How could we remain complicit in not addressing human rights abuses, in hockey and in Canada, by adhering to a culture of silence and self-avoidance? How can we continue to tell ourselves that we live in a country free of serious human rights abuses when there is so much evidence and history to the contrary?
We Canadians have been hiding from the worst parts of who we are for so long that upon being faced with our own reflection we are appalled by the face staring back at us. We should never have been surprised to find out that Hockey Canada had been hiding such shameful skeletons of social impropriety for so long because we as a country have been engaged in the same exercise.

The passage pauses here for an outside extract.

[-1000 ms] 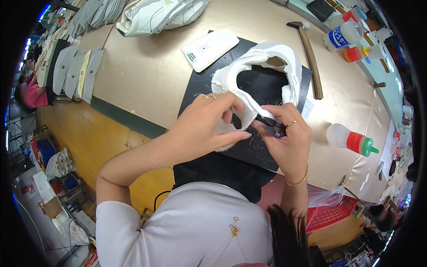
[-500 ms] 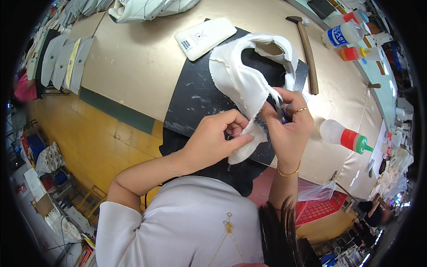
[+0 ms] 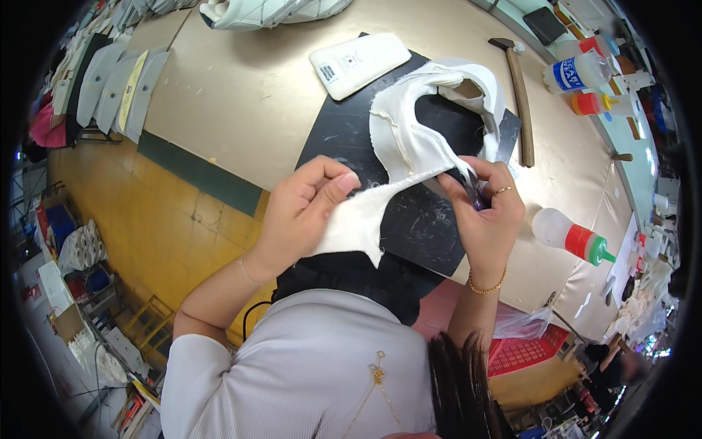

So, rather than cast judgment upon Hockey Canada for their failures to protect others–the judgment functioning as an attempt at moral distancing which only continues to feed into our dishonesty–we must instead do what we have always needed to do. We must look deeply into the mirror, to see the exceptional beauty of who we are, but also our deep imperfections, so we can acknowledge the truth of this matter.
Hockey Canada’s problem is a Canadian problem, and their skeletons are our own.